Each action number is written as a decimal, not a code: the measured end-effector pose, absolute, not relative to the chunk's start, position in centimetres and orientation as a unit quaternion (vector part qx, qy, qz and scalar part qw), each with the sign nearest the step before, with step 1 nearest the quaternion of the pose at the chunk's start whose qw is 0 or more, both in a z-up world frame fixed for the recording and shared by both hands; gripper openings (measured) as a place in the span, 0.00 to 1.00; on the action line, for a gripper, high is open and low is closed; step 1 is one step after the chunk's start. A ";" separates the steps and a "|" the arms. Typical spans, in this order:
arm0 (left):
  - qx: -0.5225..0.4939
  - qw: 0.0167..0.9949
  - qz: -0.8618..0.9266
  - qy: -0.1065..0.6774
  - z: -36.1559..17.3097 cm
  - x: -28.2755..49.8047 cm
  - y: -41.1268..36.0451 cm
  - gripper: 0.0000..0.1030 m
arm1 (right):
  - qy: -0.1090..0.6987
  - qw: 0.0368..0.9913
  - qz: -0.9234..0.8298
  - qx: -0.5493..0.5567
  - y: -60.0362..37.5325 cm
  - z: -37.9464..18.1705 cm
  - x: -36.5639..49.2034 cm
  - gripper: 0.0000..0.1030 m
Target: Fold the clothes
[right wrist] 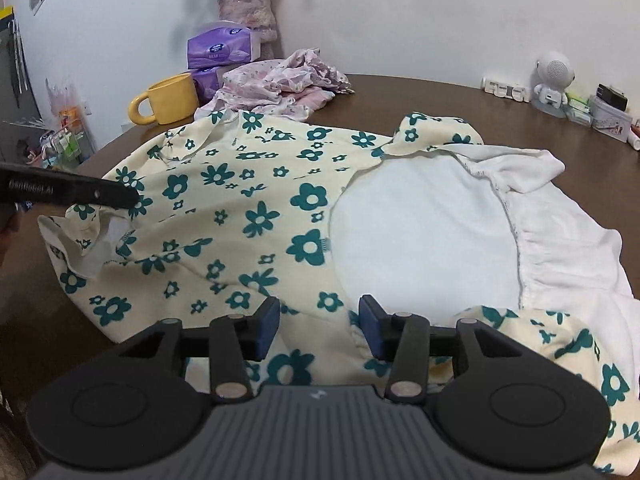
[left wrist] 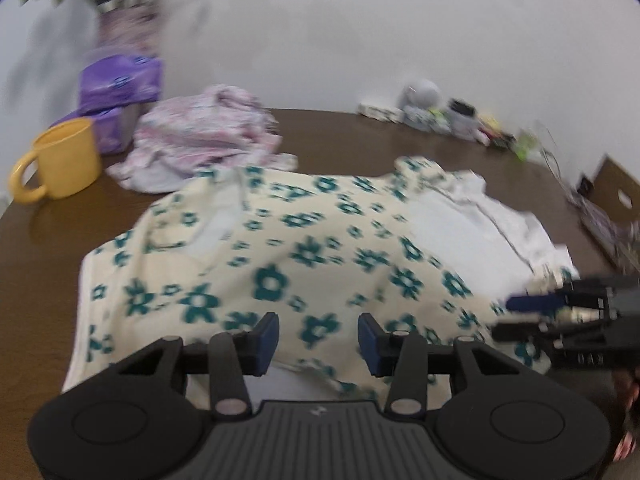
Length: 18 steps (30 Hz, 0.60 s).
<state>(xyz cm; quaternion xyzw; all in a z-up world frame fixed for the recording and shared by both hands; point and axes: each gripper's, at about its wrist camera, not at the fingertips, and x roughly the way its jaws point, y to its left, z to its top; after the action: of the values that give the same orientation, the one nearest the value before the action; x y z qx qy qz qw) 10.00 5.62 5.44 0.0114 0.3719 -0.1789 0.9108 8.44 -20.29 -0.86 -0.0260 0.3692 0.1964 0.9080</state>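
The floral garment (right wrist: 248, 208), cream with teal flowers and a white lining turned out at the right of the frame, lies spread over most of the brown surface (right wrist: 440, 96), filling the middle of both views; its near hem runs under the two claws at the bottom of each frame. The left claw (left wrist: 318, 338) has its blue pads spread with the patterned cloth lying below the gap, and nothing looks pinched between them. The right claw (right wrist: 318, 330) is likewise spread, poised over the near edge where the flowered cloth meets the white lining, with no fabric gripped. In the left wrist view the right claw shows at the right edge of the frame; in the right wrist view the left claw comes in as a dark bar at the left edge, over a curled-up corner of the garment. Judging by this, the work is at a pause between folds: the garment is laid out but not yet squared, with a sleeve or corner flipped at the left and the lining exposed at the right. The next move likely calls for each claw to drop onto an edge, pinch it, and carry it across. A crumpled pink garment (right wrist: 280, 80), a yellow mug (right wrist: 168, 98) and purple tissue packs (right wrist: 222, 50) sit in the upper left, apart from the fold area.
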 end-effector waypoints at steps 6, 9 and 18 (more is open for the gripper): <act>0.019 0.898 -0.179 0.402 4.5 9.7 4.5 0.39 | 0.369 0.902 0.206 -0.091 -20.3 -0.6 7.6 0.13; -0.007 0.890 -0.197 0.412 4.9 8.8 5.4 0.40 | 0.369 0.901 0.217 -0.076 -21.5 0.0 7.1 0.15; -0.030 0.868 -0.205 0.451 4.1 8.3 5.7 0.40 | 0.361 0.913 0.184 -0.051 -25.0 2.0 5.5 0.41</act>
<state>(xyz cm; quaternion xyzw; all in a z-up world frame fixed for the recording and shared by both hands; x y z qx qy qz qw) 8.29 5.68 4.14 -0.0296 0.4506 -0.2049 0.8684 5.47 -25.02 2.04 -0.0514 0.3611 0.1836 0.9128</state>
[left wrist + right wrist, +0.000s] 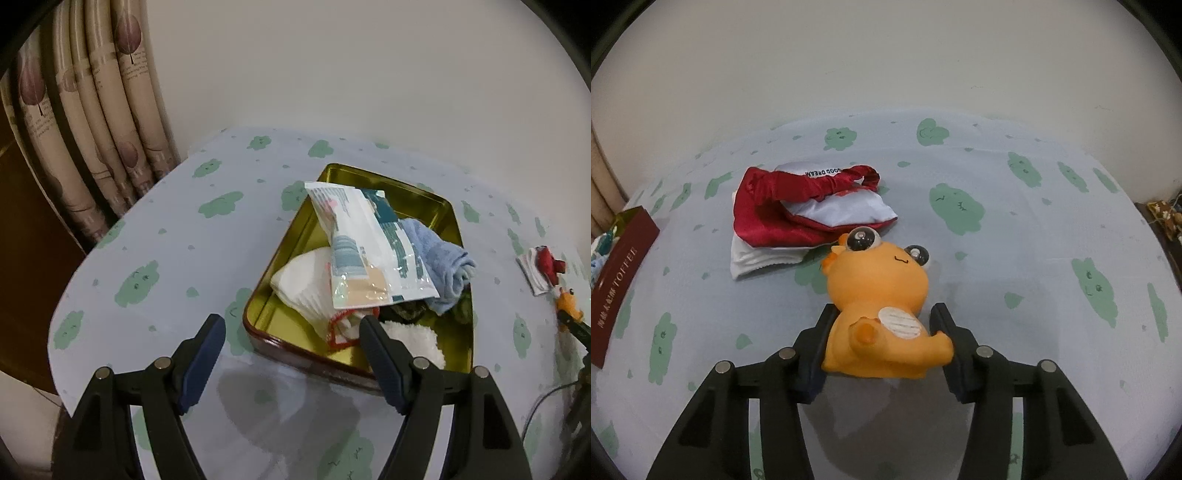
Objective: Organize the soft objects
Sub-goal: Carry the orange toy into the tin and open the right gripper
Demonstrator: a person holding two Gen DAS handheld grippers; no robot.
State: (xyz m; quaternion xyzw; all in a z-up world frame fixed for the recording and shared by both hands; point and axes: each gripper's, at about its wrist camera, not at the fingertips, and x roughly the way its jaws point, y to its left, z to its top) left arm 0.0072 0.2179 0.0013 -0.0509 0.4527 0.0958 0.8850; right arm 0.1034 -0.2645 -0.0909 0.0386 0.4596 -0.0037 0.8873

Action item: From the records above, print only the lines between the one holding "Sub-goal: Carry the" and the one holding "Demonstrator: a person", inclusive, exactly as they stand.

Final answer:
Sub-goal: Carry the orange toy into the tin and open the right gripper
Demonstrator: a person holding two Gen DAS handheld grippers; no robot.

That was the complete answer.